At Molecular Science Lab or MSL, the lab which I am currently part of at National Institute of Immunology (NII) enthusiastically works on identifying small molecule inhibitors to cure AD. Over the last two decades tremendous efforts have been made to develop small molecule inhibitors to prevent the development of amyloid plaques in brain. In most cases the inhibitors are screened to accommodate themselves on amyloid monomers and produce a steric hindrance to prevent amyloid beta monomers from chaining up and becoming insoluble amyloids. Apart from small molecules, antibody therapy and peptide inhibitors also represent an alternate generation of therapeutics with the potential to modify AD. Most of the promising drugs work extremely well in animal models of AD but fail in clinical trials which is very disappointing. Many of the therapies that are being currently clinically tested are based on the ‘Amyloid Hypothesis’- an assumption that amyloid generation is the reason for AD. However last 25 years of efforts and money dedicated to finding a cure based on amyloid hypothesis shows that it is high time that we start viewing AD from a different perspective. 

It was a decade back when Journal of Alzheimer’s Disease published an article that people with early onset of AD suffer loss of bone density. Interestingly the genetic animal models of AD available at the transgenic animal house facility of NII also had a similar problem which is the reason why my Woman Scientist project (WoSA) came into existence. We identified that the mouse models failed to produce many bone proteins, major one is osteocalcin. Osteocalcin is otherwise an osteoblast specific protein, ie a protein produced by the bone forming cells. It’s role in bone mineralization is not completely known but Gerald Karsenty, MD, PhD at the Department of Genetics and Development, Columbia University Medical Cente, New York City proposed that osteocalcin is a hormone that can regulate glucose homeostasis, energy metabolism, brain development, bone mass and even fertility and hence bone is an endocrine organ. So if osteocalcin was deficit in the AD system, could this be the reason for accumulation of amyloids? became our big question.

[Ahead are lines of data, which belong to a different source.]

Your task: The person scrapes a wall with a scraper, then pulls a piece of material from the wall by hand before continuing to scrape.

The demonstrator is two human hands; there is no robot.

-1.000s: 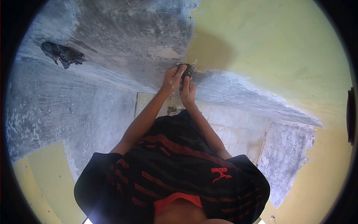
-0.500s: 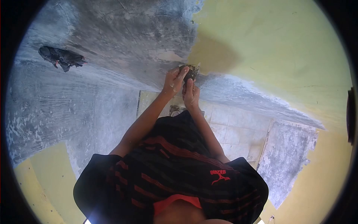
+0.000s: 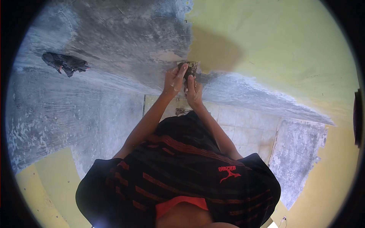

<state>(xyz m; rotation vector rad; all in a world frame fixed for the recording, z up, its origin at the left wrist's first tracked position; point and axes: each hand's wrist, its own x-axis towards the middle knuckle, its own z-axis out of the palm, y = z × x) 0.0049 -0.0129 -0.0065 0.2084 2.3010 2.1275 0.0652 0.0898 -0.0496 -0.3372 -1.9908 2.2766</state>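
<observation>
Looking from the left, I see a dark rag [image 3: 64, 62] on the grey wall [image 3: 95, 45], well apart from the work. At the middle my left hand [image 3: 173, 81] and right hand [image 3: 193, 92] press a dark scrub pad [image 3: 190, 69] against the wall, right at the edge where bare grey meets yellow paint [image 3: 273, 49]. The left fingers curl over the pad's top and left side; the right fingers close on it from below, so both hands grip it together and neither is spread wide. The pad lies flat on the surface, touching the paint's border, with a darker patch [image 3: 215, 51] just to its right. Below the hands a tiled floor [image 3: 235, 125] shows past my black striped shirt [image 3: 178, 171]. To do this well, I judge I should keep the pad flat, press evenly with both hands, and work along the paint edge in short strokes so no corner digs in.
</observation>
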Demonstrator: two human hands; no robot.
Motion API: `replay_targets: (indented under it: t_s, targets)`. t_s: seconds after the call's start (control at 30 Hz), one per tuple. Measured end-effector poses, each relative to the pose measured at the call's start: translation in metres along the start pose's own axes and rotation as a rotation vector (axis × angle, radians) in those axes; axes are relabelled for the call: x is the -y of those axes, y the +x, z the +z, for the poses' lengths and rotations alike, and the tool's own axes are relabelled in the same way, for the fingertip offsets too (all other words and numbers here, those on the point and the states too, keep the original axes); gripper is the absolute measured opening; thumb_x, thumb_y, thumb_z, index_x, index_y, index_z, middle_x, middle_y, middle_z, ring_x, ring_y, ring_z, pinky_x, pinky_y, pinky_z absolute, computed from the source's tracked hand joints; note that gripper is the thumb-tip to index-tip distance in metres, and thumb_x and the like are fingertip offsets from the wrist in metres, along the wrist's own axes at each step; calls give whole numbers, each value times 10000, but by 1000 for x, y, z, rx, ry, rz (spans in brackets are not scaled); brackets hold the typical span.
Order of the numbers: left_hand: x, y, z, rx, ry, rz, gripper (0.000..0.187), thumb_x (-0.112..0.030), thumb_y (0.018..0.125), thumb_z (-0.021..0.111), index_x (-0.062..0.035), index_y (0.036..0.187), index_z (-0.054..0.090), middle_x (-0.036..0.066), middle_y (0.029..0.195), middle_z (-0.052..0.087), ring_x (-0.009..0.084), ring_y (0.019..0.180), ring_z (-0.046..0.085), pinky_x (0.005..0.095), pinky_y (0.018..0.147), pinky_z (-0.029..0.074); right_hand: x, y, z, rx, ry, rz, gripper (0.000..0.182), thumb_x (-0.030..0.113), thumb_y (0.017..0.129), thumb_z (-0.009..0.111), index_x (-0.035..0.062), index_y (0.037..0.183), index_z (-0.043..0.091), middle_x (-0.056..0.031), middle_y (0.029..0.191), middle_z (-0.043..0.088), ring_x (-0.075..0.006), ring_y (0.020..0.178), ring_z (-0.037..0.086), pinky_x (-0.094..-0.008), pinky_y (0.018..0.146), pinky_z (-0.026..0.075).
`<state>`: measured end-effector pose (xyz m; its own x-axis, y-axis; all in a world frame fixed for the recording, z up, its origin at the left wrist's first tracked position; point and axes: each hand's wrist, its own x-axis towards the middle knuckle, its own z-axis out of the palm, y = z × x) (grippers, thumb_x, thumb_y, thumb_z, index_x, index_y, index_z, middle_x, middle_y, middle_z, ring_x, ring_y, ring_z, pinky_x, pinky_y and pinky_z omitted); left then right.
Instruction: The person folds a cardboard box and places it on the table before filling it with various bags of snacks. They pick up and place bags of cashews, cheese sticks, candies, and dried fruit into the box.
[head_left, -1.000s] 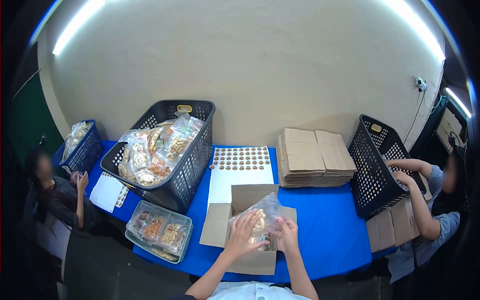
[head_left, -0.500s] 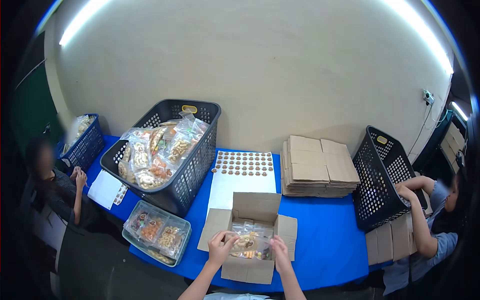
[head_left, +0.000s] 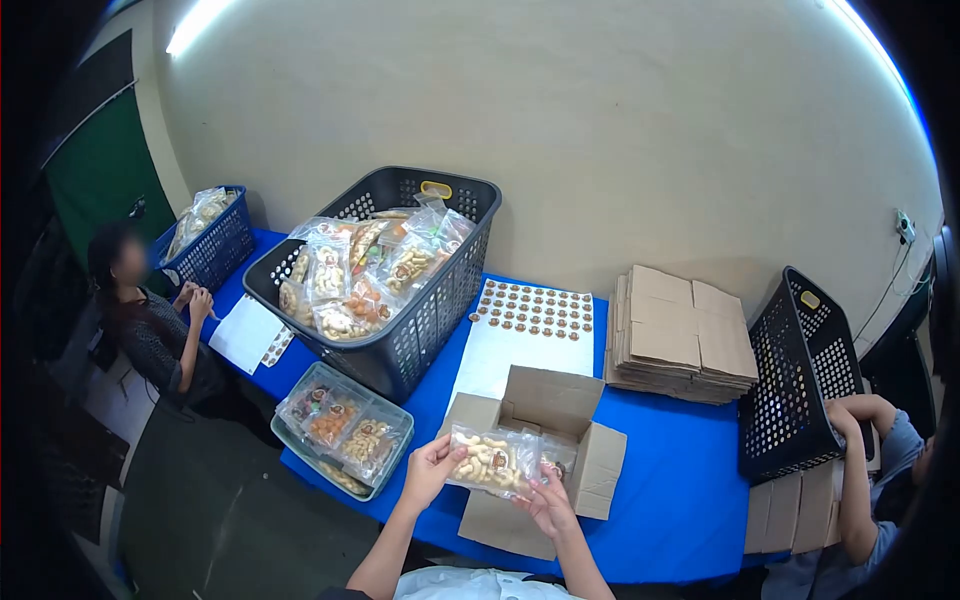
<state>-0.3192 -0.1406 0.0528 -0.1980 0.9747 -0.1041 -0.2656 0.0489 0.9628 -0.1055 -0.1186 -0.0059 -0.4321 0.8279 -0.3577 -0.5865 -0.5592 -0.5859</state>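
A clear bag of pale, curved snacks with a small round sticker is stretched between my two hands, over the front left of an open cardboard box. Closed on the bag's left end is my left hand. My right hand grips its lower right corner. Part of another clear bag shows inside the box behind my right fingers. The box flaps are folded outward.
Left of the box are a tray of bags and a large dark basket of bags. Behind lies a sticker sheet; flattened cartons are stacked right. People stand at both sides, one reaching into a basket.
The bag has come up and left from over the box's middle, its face now turned toward me. The view has shifted, so the surroundings appear displaced.
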Motion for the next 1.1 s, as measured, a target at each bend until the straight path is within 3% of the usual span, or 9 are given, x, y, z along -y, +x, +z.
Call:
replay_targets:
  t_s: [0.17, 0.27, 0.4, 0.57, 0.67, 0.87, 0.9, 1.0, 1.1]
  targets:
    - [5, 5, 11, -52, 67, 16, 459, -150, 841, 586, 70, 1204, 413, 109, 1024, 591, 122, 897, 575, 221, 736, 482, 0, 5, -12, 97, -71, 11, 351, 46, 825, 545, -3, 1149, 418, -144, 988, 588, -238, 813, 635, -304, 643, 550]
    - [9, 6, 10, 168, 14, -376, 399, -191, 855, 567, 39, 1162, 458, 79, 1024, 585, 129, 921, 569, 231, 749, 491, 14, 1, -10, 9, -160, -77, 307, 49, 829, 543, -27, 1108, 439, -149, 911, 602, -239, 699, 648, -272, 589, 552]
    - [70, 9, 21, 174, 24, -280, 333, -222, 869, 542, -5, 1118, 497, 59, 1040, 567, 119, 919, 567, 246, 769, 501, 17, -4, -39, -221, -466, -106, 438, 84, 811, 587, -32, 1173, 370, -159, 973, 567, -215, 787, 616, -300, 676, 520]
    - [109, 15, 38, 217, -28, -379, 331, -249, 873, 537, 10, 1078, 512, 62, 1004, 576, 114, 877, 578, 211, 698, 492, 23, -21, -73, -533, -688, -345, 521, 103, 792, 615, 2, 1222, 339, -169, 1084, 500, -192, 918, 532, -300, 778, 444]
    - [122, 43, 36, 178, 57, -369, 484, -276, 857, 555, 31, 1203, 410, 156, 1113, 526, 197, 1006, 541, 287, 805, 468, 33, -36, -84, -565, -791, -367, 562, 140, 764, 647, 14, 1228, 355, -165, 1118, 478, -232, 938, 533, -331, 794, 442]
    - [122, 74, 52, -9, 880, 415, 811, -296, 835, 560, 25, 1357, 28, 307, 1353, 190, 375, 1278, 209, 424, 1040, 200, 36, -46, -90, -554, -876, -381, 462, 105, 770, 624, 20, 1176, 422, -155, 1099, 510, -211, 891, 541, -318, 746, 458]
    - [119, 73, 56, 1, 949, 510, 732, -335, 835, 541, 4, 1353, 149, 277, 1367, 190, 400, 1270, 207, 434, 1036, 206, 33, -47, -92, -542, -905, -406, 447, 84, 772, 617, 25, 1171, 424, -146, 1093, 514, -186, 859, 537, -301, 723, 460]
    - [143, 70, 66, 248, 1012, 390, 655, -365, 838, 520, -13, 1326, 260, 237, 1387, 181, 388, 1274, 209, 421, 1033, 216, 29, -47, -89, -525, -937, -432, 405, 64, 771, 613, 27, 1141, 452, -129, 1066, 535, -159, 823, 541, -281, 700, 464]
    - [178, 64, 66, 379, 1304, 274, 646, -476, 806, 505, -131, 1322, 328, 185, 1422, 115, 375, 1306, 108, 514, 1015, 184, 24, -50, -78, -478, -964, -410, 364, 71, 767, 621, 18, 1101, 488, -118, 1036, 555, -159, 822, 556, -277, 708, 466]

The bone is a very important organ and is in fact the most neglected part of the human body. We usually believe that it’s the most intact part of our boy, sturdy and healthy and can take us places with no cost. But that is not true. Bone is a dynamic system, sensitive to subtle changes in the body. It has cells like osteoblasts that carry insulin receptors on them that enable them to sense the energy status of the body like any other organ. It in fact does the multi-task of giving mechanical support, pH, calcium and phosphorus balance, stem cell reservoir, endocrine organ so on and so forth. Bone produces many factors that have impact on brain, kidney, adipose and even brain.  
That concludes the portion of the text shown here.